Quasi vent’anni fa scrivevamo ciò di cui il duo Rinaldini-Casarini si accorge ora; anzi a babbo morto dicono che “è un processo in atto”, adesso, naturalmente per colpa del governo Berlusconi di cui   – facendo il parallelo con gli USA –  già nel Luglio 1991, scrivevamo che abolendo il proporzionale, in Italia “questo significa che conterebbero solo le persone che contano, come Raul Gardini, Berlusconi, ecc…”(Dall’abbattimento della proporzionale al rafforzamento dell’esecutivo, Edizioni il Lavoratore). 

A quale strategia di politica istituzionale, ovvero di democrazia, faceva riferimento Rinaldini quando era alla CdL-Cgil di Reggio e a quale fa riferimento oggi, visto che quando parla di “sovranità popolare” neanche accenna a tale strategia che manca del tutto a lui e alla Cgil e Fiom? Immersi nel vuoto culturale proprio di chi ignora che la stessa libertà umana è il risultato di un processo storico aperto ancora oggi che è liberazione della condizione umana dai meccanismi del capitalismo, processo storico che apertamente si invita e si vuole ignorare, i due presuppongono e si coprono dietro la presunta libertà che con la fine di ogni narrazione ci donerebbe un postmodernismo che assieme al passato cancella la speranza di un futuro mondo di trasformazione-rivoluzione sociale. 

Nel momento stesso, cioè, in cui si conferma che STORICAMENTE “IL CAPITALISMO E’ FINITO MA NON FINISCE MAI DI FINIRE” (Bloch) e che in tale sua lunga agonia trascina e travolge tutti e tutto, si sposano le teorie della Trilateral capitalista di Huntington, perseverando nel riproporre una versione ecologista della “fine della storia” (teoria che per tanto e quanto è fallita, viene squalificata dagli stessi capitalisti). 

Passi per Casarini ma un po’ meno per Rinaldini, l’idea che in tale presunta libertà “dalla” storia,– anziché una ricostruzione dell’unità del sapere e delle scienze e conoscenze frammentate – si debba perseguire “strada facendo” una specie di marmellata dove -scrivono –  “cambiano i ruoli, si mescolano le competenze” e “sull’economia che vogliamo improntata sulla possibilità di generare un sistema giusto…” (in base a quale teoria economica? Ad una teoria ed economia politica capitalista e quindi ad una politica economica che coerentemente produce tutto ciò di cui sapete solo lamentarvi?). 

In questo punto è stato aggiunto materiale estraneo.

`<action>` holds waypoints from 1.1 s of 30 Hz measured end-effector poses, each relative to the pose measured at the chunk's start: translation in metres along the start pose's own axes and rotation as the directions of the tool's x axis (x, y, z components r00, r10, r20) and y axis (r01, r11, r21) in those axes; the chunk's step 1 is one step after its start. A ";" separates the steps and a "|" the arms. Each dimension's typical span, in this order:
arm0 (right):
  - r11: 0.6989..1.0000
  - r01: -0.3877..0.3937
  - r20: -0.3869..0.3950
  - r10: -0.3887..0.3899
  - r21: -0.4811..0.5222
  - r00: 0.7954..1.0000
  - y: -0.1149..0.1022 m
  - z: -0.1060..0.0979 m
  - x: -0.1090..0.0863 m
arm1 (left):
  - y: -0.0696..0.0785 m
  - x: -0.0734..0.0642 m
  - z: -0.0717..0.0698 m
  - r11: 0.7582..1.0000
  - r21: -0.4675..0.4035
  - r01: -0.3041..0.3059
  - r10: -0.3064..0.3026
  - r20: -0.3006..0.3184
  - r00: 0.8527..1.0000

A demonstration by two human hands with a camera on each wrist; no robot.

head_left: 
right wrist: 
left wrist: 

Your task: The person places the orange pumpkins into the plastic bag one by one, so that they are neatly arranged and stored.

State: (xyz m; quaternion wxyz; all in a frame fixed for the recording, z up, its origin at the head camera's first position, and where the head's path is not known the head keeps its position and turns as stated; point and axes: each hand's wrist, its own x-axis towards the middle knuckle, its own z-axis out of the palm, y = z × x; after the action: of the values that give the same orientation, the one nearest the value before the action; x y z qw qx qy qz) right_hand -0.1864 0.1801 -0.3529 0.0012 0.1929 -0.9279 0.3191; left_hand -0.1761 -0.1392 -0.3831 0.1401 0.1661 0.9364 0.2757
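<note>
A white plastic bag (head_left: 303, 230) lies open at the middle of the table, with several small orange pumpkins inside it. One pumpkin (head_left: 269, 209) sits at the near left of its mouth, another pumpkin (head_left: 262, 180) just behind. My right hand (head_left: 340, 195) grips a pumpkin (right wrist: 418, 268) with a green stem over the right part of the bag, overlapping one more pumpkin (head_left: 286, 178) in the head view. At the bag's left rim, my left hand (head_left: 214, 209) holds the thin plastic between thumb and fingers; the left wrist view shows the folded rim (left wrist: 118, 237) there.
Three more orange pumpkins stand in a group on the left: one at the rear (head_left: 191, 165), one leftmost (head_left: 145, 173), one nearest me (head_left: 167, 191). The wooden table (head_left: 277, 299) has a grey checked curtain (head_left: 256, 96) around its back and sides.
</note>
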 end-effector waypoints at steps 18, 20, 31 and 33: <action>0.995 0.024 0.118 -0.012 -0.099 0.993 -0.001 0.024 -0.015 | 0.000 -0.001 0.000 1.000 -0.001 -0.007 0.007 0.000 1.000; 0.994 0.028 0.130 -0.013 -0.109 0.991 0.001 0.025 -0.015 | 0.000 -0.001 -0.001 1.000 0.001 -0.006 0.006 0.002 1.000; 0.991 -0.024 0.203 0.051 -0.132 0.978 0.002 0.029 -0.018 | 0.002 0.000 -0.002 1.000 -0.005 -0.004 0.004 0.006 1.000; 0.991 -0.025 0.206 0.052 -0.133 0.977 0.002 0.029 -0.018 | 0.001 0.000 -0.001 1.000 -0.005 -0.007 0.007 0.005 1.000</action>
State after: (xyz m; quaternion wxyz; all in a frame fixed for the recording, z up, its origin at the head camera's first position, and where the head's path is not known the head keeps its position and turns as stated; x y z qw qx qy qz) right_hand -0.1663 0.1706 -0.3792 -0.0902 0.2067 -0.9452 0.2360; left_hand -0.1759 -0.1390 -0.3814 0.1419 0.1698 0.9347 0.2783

Cianfrusaglie o delirio di chi ormai non sa più raccapezzarsi di fronte all’offensiva di un capitalismo ben consapevole che non si può spezzare la continuità della storia e del processo storico,  capitalismo di cui non sanno più analizzare in modo e con metodo organico, i rapporti tra sistema istituzionale degli stati e delle sovranazionalità e il capitalismo finanziario (nato oltre 100 anni fa e non negli anni 1990 come si è fatto dire sul Manifesto al socialista Ruffolo teorico del centralismo economico antisindacale e antiautonomie locali degli anni 60-70: vedi caro Rinaldini come è facile far sembrare nuovo ciò che è vetero quando si cancella la storia?) 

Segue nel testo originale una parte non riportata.